Türkiye 14 Mayıs’ta düzenlenmesi öngörülen seçimlere giderken politik arenada meydana gelen gelişmeler, ülkedeki siyasetin ne denli kokuşmuş, ne denli halktan kopuk, ne denli memlekete zararlı olduğunu bir kez daha gösterdi. Uygulanan laik-demokratik cumhuriyet sisteminin gayri İslâmi vasfıyla bugüne kadar hiçbir sorunu ciddi anlamda çözemediği gibi, çözme ümidi de taşımadığını gözler önüne serdi. Cumhuriyetin kuruluşundan bu yana iktidara gelen, farklı akım ve tandansa sahip siyasi partilerin tek başlarına veya koalisyon şeklinde kurdukları hükümetler ya da darbe yoluyla iktidara gelen askerî rejimler, ülkeyi zayıflatmaktan, milleti fakirleştirmekten, toplumsal çöküşü hızlandırmaktan başka bir şeye yaramadı. Üretim, sanayi, tarım, teknoloji, savunma, eğitim, sağlık, hukuk ve devletler arası konum açısından ilerlemek bir yana, her geçen gün geriye gidildi. Yolsuzluk, rüşvet, kayırmacılık, liyakatsizlik, hukuksuzluk, keyfilik, dışa bağımlılık bu rejimin olmazsa olmaz karakteri haline geldi.
2002 yılında Adalet ve Kalkınma Partisi, on yıllarca memleketin başına bela olan askerî vesayete rağmen Müslüman halkın desteğiyle iktidara gelirken boş vaatler, süslü sloganlar ve göstermelik jestlerle yeni bir ümit aşıladı. Geçmişin pek çok tabusunu yıkarak, askerî vesayete son vererek, ekonomide ivme yakalayarak önemli adımlar attı. Fakat bozuk nizamın acı meyveleri yeniden baş vermekte gecikmedi. Saniyeler içinde sona eren pembe rüyalar, kâbusa dönüştü. Aradan geçen 21 yılın sonunda kötü yönetim ve kapitalizmin kronik sorunları neticesinde ekonomi tepetaklak oldu, toplumsal çöküş adeta tavan yaptı, üretim, eğitim, sağlık, altyapı, tarım, hayvancılık ve dış ticaret, Cumhuriyet döneminin en kötü yıkımını yaşadı. Deprem felaketinde enkazın altında kalan sadece binlerce masum insan olmadı, aynı zamanda çürümüş kapitalist sistemi inadına tatbik eden devlet de enkaz altında kaldı.

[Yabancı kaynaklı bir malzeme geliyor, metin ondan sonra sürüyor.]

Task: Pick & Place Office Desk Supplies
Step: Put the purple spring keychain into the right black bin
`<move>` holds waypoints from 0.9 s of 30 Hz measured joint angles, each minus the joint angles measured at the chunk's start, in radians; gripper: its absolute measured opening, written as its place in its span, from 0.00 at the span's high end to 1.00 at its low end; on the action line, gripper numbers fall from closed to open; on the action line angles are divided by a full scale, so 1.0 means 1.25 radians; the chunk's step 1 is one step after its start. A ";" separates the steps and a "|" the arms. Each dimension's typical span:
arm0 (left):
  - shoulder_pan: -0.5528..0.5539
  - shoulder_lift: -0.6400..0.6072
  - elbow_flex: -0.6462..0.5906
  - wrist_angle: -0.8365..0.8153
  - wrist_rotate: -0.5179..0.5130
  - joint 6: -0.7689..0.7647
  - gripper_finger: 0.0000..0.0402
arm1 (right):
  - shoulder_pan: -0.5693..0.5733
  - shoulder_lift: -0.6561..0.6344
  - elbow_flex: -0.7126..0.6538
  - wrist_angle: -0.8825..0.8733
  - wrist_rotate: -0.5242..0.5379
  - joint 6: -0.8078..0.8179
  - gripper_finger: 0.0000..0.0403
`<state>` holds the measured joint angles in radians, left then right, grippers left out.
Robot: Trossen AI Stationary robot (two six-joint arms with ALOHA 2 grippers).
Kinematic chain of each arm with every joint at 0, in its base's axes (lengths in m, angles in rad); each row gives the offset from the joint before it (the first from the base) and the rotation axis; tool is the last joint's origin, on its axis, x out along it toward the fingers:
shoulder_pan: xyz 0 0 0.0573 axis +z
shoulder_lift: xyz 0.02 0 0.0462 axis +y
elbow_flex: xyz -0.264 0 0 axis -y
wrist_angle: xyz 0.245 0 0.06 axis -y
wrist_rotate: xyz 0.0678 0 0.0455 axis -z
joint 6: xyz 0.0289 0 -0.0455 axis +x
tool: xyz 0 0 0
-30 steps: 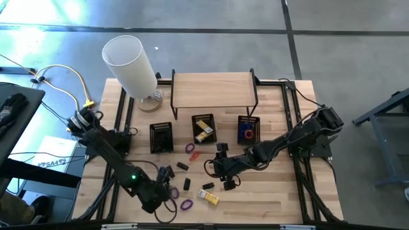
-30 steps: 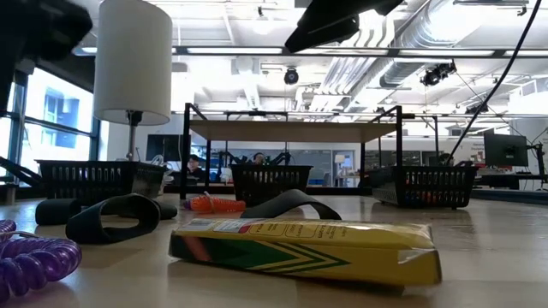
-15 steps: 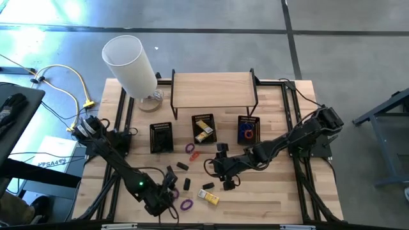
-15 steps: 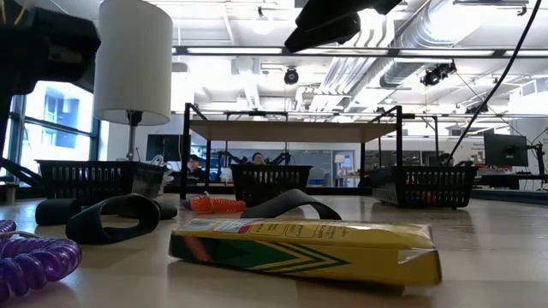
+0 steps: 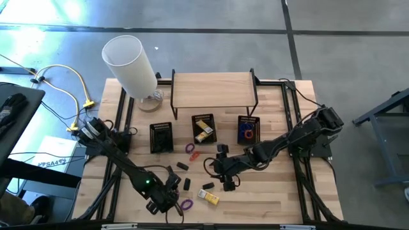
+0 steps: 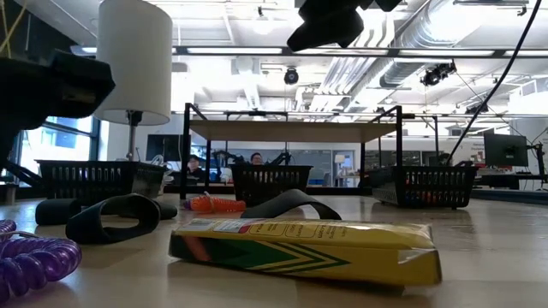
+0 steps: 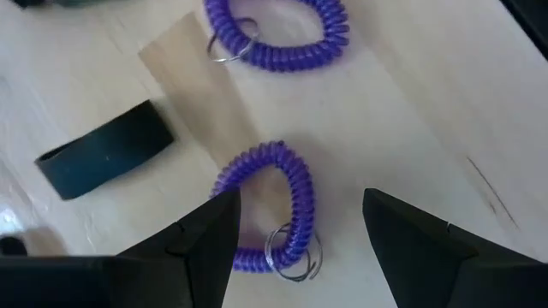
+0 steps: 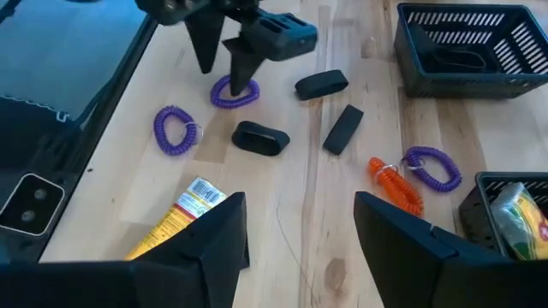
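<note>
My left gripper (image 7: 300, 231) is open and points down over a purple coil band (image 7: 272, 205) with a key ring, which lies flat on the wood. One finger stands on each side of the band; in the right wrist view the gripper (image 8: 233, 62) is just above the band (image 8: 234, 92). Whether it touches the band I cannot tell. A second purple coil (image 7: 278, 34) and a black band (image 7: 103, 158) lie close by. My right gripper (image 8: 300, 239) hangs open above the table's middle (image 5: 220, 167), with nothing between its fingers. A yellow box (image 6: 304, 250) lies near the front.
Three black baskets (image 5: 161, 137) (image 5: 204, 128) (image 5: 248, 130) stand in front of a wooden shelf (image 5: 214, 89); a white lamp (image 5: 131, 64) is at the back left. Black bands (image 8: 260, 137) (image 8: 342, 128), an orange coil (image 8: 394, 184) and a purple coil (image 8: 432, 167) lie scattered mid-table.
My left gripper has come down and gone toward the table's right edge, rolling at the wrist, until it stands over the purple coil band near the front edge. Its fingers have stayed open. My right arm has kept its place.
</note>
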<state>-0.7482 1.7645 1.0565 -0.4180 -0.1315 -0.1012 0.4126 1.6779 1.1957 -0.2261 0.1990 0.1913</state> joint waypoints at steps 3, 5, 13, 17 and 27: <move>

Son yıllarda hükümetin giderek zayıflaması, yaşanan şiddetli ekonomik krizin halk üzerindeki acı yansıması ve en son meydana gelen depremde hükümetin uğradığı fiyasko, muhalif partilerin yaklaşan seçimlerde kazanacaklarına dair ümitleri güçlendirdi. Cumhurbaşkanı Erdoğan ve ortağı Bahçeli’nin kurduğu “Cumhur İttifakı” karşısında “Millet İttifakı” veya “6’lı Masa” adı altında bir araya gelen, sağcısı, solcusu, muhafazakârı, liberali ve milliyetçisiyle muhtelif fraksiyonlardan oluşan muhalif partiler, halka ümit vermeye, vaatlerde bulunmaya başladılar. Sorunun kaynağının “tek adam” rejimini getiren Erdoğan ve hükümet sisteminde olduğunu, çarenin parlamenter sisteme dönüşte olduğunu iddia ettiler. Yüzlerce sayfalık seçim çalışmalarında öne sürdükleri önerilerin, hükümetin kâğıt üstünde kalan planlarından bir farkı yoktu, aslında. Seçimlere iki ay kala, bu kez de cumhurbaşkanlığı adaylığı üzerinden birbirlerine girdiler. Önce birbirlerine hakaret ettiler, sonra aynı masada toplanıp aynı kâğıda imza atarak “birlik” görüntüsü verdiler. Yalnızca bu son kriz bile, Türkiye’deki demokratik siyasetin iflas ettiğinin apaçık ilanıdır. Yozlaşma ve çürümüşlük içinde halkı geçmişten beter bir sefalete mahkûm eden iktidar yıkılmaya yüz tutmuşken, karşısındaki muhalefet de omurgasız menfaat birlikteliğinin çürük temeli, şahsi ihtiraslar, noter onayı ve kumar masası etrafında dönen entrikalar eşliğinde millete kendisini “alternatif” olarak sunmaya çalışmaktadır. Üstelik çözüm olarak vaat ettikleri şey, başına “güçlendirilmiş” ibaresi ekleyerek süslemeye çalıştıkları, geçmişte Türkiye’yi krizden krize sürükleyen parlamenter sistemdir.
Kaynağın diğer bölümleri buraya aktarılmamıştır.